- AIM OF THE EXERCISE -
The answer must consist of every record, printed exactly as it stands.

━━━

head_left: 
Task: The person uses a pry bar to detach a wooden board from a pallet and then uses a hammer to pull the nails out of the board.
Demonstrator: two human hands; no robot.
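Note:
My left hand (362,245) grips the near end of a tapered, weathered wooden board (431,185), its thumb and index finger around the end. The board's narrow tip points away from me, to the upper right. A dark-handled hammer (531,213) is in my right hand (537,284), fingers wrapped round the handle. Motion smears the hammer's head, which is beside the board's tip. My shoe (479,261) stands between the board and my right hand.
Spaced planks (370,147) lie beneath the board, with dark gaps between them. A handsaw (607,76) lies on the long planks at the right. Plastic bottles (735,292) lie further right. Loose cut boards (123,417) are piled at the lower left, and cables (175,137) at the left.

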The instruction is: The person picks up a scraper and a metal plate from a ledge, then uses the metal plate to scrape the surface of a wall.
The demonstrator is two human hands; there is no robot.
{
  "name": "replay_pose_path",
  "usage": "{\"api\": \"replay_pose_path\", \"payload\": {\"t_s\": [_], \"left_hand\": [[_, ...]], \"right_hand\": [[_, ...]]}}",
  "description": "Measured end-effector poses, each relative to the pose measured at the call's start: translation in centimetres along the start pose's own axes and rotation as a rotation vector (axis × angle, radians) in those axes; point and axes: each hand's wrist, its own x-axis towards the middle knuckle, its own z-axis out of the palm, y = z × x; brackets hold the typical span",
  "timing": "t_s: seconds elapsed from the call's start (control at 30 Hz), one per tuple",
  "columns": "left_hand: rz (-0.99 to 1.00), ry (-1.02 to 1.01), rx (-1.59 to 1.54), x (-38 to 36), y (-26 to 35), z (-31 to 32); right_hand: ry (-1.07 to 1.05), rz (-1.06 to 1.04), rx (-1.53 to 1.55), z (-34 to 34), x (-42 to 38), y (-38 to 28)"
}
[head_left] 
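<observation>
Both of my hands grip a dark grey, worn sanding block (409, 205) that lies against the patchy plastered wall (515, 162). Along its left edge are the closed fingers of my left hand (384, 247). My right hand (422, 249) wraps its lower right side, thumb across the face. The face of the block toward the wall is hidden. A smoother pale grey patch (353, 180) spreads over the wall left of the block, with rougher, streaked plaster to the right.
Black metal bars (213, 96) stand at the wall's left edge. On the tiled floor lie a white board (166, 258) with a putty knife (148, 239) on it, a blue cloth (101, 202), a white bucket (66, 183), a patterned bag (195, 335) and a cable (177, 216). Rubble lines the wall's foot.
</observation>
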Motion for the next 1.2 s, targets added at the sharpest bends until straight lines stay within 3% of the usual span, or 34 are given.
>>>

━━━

- RESULT -
head_left: 
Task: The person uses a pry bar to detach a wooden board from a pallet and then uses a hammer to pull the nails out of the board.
Demonstrator: two human hands; no robot.
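Note:
My left hand (362,245) grips the near end of a tapered, weathered wooden board (431,185), its thumb and index finger around the end. The board's narrow tip points away from me, to the upper right. A dark-handled hammer (531,213) is in my right hand (537,284), fingers wrapped round the handle. Motion smears the hammer's head, which is beside the board's tip. My shoe (479,261) stands between the board and my right hand.
Spaced planks (370,147) lie beneath the board, with dark gaps between them. A handsaw (607,76) lies on the long planks at the right. Plastic bottles (735,292) lie further right. Loose cut boards (123,417) are piled at the lower left, and cables (175,137) at the left.
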
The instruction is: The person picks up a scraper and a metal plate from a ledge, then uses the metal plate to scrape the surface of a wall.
The demonstrator is two human hands; there is no robot.
{
  "name": "replay_pose_path",
  "usage": "{\"api\": \"replay_pose_path\", \"payload\": {\"t_s\": [_], \"left_hand\": [[_, ...]], \"right_hand\": [[_, ...]]}}",
  "description": "Measured end-effector poses, each relative to the pose measured at the call's start: translation in centimetres along the start pose's own axes and rotation as a rotation vector (axis × angle, radians) in those axes; point and axes: each hand's wrist, its own x-axis towards the middle knuckle, its own z-axis out of the palm, y = z × x; brackets hold the typical span",
  "timing": "t_s: seconds elapsed from the call's start (control at 30 Hz), one per tuple",
  "columns": "left_hand: rz (-0.99 to 1.00), ry (-1.02 to 1.01), rx (-1.59 to 1.54), x (-38 to 36), y (-26 to 35), z (-31 to 32); right_hand: ry (-1.07 to 1.05), rz (-1.06 to 1.04), rx (-1.53 to 1.55), z (-34 to 34), x (-42 to 38), y (-38 to 28)"
}
[head_left] 
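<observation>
Both of my hands grip a dark grey, worn sanding block (409, 205) that lies against the patchy plastered wall (515, 162). Along its left edge are the closed fingers of my left hand (384, 247). My right hand (422, 249) wraps its lower right side, thumb across the face. The face of the block toward the wall is hidden. A smoother pale grey patch (353, 180) spreads over the wall left of the block, with rougher, streaked plaster to the right.
Black metal bars (213, 96) stand at the wall's left edge. On the tiled floor lie a white board (166, 258) with a putty knife (148, 239) on it, a blue cloth (101, 202), a white bucket (66, 183), a patterned bag (195, 335) and a cable (177, 216). Rubble lines the wall's foot.
</observation>
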Motion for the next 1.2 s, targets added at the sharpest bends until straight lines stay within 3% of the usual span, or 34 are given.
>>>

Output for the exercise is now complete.